After a protracted period in which Scottish Labour has been reluctant to concede that there is any need to have a constitutional debate between the Calman commission/Scotland bill proposals, there are now signs that Scottish Labour has realised that it has to re-think its constitutional position as well as its organisational structure. One is a speech by Douglas Alexander MP and shadow foreign secretary at the University of Stirling, the text of which can be found in the Caledonian Mercury here. The other is an essay by Malcolm Chisholm MSP (and former MP and Scottish minister) for Labour Hame, available here.
There are many differences between the two pieces. Alexander is very light on constitutional thinking, or indeed saying in concrete terms what he thinks Labour should do at all. But he recognises that they have relied on negative tactics to deal with the SNP in the past, and that these have not worked. He emphasises the need for a positive agenda, which ties together explanations of how Scotland benefits from the Union with an account of how to deal with domestic and social problems within Scotland.

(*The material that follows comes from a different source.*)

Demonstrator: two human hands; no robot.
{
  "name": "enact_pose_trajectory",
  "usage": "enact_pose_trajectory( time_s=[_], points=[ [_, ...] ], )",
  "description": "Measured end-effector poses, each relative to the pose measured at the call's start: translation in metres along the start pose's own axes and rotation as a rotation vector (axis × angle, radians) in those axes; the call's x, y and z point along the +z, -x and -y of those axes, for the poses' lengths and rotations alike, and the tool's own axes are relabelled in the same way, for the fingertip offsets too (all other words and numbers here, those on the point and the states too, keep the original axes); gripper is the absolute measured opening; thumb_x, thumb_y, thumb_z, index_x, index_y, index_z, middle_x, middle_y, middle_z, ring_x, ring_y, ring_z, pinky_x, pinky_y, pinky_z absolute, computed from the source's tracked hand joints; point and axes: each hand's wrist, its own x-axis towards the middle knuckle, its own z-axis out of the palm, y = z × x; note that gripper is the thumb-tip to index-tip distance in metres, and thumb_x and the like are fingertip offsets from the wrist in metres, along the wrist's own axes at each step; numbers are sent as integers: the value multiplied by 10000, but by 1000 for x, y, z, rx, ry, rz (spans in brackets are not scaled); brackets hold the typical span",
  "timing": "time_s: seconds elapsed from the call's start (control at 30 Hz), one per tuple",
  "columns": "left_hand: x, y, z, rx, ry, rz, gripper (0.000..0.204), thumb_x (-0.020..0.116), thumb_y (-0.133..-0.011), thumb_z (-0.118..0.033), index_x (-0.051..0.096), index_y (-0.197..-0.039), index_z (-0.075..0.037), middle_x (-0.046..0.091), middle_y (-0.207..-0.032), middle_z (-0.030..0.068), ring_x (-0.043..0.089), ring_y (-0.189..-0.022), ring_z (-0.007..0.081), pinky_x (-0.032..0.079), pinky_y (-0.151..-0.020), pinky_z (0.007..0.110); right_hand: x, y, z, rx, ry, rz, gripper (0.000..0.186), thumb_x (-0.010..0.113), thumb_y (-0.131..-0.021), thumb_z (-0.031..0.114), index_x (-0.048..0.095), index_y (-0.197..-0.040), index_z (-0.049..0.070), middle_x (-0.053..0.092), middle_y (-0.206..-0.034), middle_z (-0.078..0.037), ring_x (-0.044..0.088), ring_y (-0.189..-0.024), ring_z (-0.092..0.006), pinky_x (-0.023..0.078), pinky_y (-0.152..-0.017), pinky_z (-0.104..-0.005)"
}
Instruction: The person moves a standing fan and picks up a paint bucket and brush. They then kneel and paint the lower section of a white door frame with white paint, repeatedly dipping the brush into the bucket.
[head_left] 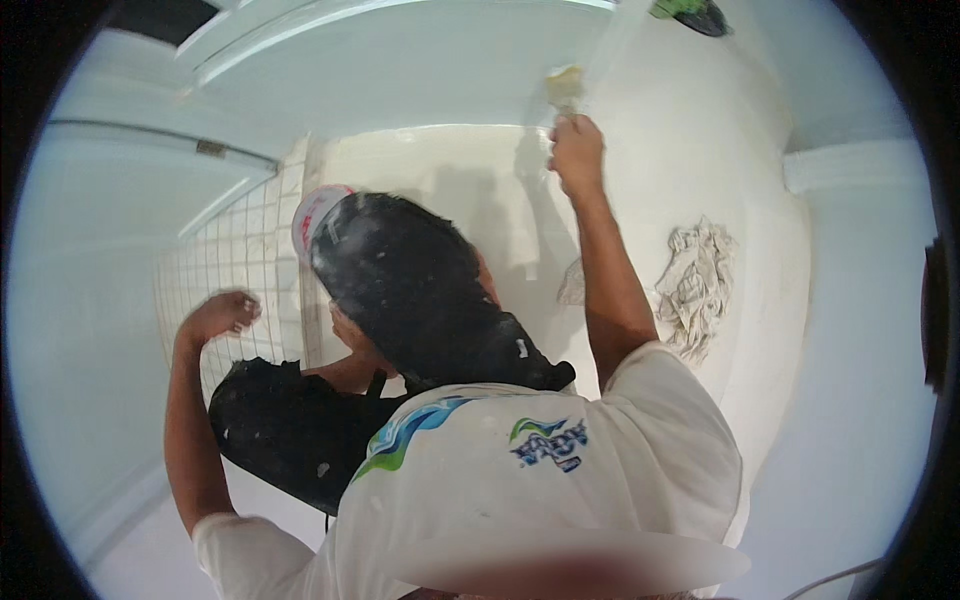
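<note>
My right hand (578,155) is closed around a paintbrush (565,88), its arm stretched far forward. The brush has a pale yellowish tip and is up against the light wall (420,80). My left hand (222,315) hangs in front of my left knee, over the small white tiles (240,240). Its fingers are loosely curled and a little apart, slightly blurred, and nothing shows in them. A white container with red markings (318,222) stands beside my right knee, which hides most of it.
A crumpled pale cloth (695,285) lies on the cream floor (660,150) to the right of my right arm. At the far right are a green and a black item (695,14). Light walls close in on both sides, and a cable (835,578) runs at the lower right.
</note>
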Motion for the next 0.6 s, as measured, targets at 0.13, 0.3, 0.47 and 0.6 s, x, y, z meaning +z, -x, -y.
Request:
enact_pose_trajectory(
  time_s=[0.13,0.3,0.47,0.6],
  points=[
    [-15,-88,-9,16,43,-127,663,722,-1009,-420,594,-1509,-5,735,-1272,147,726,-1091,261,618,-927,420,-3,57,37,81,148,4,285,617,-1065,257,663,-940,4,623,-802,-43,527,-601,-110,480,-475,-313],
    [12,-168,28,34,568,-187,597,714,-999,-346,588,-1397,82,682,-1273,232,736,-933,307,638,-790,437,8,116,8,172,300,76,369,585,-1112,338,724,-1084,-3,629,-790,-44,497,-542,-90,425,-456,-281],
    [10,-199,88,27,1034,-232,442,637,-976,-125,578,-1347,108,725,-1092,213,762,-893,314,680,-730,472,34,162,-16,221,351,116,363,573,-1124,327,728,-1139,-1,633,-783,-35,466,-516,-74,404,-449,-273],
    [28,-202,93,45,1167,-273,468,597,-874,61,574,-1340,103,737,-1101,245,798,-841,348,712,-698,500,64,188,13,174,391,64,406,555,-1107,314,676,-918,-24,579,-726,-38,489,-593,-137,426,-588,-351]
  ],
)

Chisholm focuses much more on constitutional issues, and the need for Labour to develop a ‘devolution max’ position to challenge the SNP effectively. His ‘devolution max’ is evidently rather less far-reaching than the ‘full devolution’ proposed by the SNP (and to be aired further by Alex Salmond in his speech at the SNP conference on Saturday). While he is vague about details, he advocates at least some devolution of social security as well as much further-reaching fiscal devolution.
Neither of these proposals is a finished piece of constitutional thinking, but given the intellectual deep freeze in which Labour’s thinking has been confined for some considerable time, it’s striking that they are willing to be more politically and intellectually adventurous – and these sorts of work take some considerable time.